Une histoire désopilante écrite sur le sujet fut celle de Tristan Bernard, reproduite dans Contes de Pantruche et d'ailleurs, (1897). Sous le titre Qu'est-ce qu'ils peuvent bien nous dire ?

Citons Pierre Versins :

"Les savants décèlent sur Mars des signaux lumineux. On va répondre aux martiens. On étale au Sahara une immense feuille de papier et avec beaucoup d'encre on écrit : "Plaît-il ?" Les martiens répondent : "Rien." Etonnés, les savants agrandissent leur feuille de papier et s'enquièrent : "Alors pourquoi nous faites-vous des signes ?" A quoi ils répondent, les martiens : "Ce n'est pas à vous que nous parlons, c'est à des gens de la planète Saturne"."

Nous avons déjà rencontré la singulière olla podrida publiée par Paul Vibert en 1901 sous le titre Pour lire en auto.
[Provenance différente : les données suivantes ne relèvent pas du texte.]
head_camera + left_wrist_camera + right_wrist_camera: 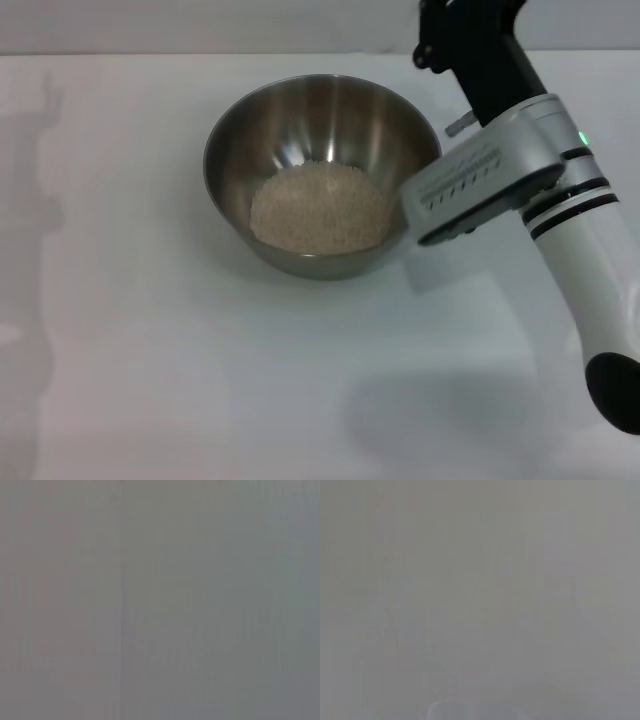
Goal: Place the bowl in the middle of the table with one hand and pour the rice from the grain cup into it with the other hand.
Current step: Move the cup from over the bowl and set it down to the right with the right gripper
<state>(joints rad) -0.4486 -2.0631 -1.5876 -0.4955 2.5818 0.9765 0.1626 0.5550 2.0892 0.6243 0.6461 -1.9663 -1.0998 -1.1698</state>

Il y est, notamment, question de "photographie entre les planètes" (dans son sens étymologique, c'est-à-dire la transmission d'écriture par la lumière).

Support théorique de notre fantaisiste, les rayons X.

"Crookes et Roentgen ont prouvé que dans le vide, l'étincelle électrique donnait naissance à des rayons lumineux insaisissables à la vue, pouvant traverser certains corps, réputés opaques, permettant de projeter la silhouette du squelette humain malgré les chairs qui le recouvrent."

Et l'auteur de manifester un enthousiasme supplémentaire pour le polonium et le radium découvert par les Curie et qui ne peuvent que faciliter la photographie interplanétaire.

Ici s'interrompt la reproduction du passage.